Data excerpts:
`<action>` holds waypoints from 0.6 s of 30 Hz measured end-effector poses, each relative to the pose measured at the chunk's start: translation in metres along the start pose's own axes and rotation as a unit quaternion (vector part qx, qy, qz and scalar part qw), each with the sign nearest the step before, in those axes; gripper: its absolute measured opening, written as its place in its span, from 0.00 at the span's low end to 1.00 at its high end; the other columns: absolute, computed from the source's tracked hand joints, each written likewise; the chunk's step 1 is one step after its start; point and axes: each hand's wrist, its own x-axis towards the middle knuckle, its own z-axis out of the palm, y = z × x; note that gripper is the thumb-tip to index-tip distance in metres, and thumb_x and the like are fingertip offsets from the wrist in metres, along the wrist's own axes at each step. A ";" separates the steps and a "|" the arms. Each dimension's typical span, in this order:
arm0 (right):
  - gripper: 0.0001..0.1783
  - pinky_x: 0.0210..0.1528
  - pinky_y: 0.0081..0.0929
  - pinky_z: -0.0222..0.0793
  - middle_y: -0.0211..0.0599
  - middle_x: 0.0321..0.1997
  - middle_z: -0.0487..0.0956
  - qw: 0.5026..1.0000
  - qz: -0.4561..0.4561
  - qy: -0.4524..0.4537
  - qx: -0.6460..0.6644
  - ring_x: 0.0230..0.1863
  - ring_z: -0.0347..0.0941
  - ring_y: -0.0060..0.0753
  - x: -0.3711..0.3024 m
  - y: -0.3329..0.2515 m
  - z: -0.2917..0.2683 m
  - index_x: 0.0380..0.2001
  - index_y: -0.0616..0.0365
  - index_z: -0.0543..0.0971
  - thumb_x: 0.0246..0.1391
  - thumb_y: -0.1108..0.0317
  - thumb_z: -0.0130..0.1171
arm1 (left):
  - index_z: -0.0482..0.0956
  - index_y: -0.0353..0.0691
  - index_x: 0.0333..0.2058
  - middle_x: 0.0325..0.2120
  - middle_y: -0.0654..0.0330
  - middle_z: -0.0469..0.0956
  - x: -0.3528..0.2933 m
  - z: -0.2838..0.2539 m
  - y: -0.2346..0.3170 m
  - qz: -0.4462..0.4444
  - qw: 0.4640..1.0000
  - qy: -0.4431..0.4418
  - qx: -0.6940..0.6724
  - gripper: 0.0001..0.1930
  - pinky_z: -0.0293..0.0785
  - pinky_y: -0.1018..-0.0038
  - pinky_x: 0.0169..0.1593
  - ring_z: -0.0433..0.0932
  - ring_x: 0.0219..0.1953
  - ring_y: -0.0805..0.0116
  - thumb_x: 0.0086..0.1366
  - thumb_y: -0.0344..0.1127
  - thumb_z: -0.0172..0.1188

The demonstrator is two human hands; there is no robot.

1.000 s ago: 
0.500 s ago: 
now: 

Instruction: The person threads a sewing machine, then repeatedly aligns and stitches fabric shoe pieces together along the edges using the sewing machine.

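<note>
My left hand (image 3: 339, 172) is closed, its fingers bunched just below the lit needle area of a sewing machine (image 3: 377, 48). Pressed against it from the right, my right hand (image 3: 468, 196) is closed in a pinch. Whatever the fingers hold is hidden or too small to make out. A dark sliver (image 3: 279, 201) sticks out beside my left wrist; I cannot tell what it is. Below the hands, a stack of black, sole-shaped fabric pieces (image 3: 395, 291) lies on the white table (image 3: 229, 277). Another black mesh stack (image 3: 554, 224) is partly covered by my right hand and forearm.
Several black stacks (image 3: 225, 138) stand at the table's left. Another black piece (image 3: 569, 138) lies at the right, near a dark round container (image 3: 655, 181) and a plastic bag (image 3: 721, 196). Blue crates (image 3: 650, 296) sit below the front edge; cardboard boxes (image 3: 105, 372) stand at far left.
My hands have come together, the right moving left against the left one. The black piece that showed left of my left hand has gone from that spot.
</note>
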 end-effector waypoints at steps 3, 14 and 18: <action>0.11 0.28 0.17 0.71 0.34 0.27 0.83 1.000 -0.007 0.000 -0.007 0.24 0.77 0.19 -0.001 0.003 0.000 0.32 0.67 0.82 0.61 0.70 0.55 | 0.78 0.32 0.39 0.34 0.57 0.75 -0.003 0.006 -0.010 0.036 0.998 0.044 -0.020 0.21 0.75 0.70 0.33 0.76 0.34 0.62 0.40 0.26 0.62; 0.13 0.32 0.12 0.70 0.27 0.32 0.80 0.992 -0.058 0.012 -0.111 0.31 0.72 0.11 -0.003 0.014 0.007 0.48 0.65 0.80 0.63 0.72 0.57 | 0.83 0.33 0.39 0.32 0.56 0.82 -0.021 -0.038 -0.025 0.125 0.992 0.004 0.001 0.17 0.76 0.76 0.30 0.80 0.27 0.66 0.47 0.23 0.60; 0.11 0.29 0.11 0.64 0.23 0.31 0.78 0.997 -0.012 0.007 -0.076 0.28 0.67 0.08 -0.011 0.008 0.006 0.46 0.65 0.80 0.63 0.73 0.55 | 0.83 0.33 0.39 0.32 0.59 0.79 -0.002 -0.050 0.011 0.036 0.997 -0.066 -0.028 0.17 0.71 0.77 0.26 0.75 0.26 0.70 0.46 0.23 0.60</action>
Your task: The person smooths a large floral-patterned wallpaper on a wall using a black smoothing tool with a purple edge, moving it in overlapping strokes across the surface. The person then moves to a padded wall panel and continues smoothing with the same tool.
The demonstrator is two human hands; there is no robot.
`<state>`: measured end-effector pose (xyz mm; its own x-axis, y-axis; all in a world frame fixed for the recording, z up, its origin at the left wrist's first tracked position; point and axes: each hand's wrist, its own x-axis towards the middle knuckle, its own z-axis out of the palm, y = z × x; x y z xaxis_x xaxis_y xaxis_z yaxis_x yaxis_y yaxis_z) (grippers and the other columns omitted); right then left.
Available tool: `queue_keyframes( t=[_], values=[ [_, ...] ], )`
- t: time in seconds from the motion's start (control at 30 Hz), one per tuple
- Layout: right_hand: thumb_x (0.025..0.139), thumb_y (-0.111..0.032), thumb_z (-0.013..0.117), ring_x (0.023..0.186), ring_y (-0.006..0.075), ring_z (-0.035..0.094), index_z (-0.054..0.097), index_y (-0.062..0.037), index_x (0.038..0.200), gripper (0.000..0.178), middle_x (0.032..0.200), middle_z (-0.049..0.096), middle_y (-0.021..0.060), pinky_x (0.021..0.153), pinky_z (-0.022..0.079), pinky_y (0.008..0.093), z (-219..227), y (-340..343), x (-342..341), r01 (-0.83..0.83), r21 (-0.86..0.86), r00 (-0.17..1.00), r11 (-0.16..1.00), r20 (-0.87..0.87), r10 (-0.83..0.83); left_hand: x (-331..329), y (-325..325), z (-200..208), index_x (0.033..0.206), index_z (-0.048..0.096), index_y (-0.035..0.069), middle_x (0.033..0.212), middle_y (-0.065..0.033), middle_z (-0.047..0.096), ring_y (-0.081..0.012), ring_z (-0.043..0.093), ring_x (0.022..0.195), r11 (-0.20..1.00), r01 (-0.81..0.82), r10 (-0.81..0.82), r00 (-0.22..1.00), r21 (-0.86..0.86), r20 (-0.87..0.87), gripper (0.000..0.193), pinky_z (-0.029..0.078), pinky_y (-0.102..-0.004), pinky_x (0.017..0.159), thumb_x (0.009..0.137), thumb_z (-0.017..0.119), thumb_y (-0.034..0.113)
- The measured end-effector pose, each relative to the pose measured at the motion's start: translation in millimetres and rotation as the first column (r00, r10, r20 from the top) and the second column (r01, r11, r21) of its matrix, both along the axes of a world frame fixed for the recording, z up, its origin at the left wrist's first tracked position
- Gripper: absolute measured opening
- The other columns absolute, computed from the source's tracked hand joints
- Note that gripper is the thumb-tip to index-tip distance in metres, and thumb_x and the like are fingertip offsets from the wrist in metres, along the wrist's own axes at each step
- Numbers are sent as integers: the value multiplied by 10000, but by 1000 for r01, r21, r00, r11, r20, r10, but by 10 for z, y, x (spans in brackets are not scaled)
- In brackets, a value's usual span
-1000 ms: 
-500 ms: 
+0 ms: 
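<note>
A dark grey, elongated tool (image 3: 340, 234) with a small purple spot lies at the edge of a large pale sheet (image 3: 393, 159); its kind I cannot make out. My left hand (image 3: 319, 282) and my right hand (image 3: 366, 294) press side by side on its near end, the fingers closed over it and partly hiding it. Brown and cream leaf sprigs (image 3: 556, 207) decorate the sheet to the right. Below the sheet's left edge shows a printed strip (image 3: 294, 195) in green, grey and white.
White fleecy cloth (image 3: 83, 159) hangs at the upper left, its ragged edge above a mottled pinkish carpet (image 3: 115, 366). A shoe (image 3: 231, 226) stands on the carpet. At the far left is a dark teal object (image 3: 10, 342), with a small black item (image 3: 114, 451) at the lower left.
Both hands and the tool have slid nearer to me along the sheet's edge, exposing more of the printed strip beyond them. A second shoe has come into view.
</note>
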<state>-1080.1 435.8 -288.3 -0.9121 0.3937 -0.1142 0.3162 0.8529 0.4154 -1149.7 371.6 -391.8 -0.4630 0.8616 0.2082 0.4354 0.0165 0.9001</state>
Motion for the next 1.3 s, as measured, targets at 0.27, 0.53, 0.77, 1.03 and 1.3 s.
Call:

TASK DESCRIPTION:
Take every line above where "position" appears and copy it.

PROBLEM SOLUTION:
`<state>`: measured end-effector pose (xyz mm; its own x-axis, y-axis; all in a world frame fixed for the recording, z up, its origin at the left wrist's first tracked position; point and axes: each hand's wrist, its own x-axis towards the middle knuckle, its own z-axis out of the palm, y = z × x; x y z xaxis_x xaxis_y xaxis_z yaxis_x yaxis_y yaxis_z) (grippers and the other columns omitted); right then left.
- The measured end-effector pose, each relative to the pose measured at the motion's start: translation in millimetres and rotation as the first column (r00, r10, r20 from the top) and the second column (r01, r11, r21) of its matrix, both along the axes of a world frame fixed for the recording, z up, its origin at the left wrist's first tracked position

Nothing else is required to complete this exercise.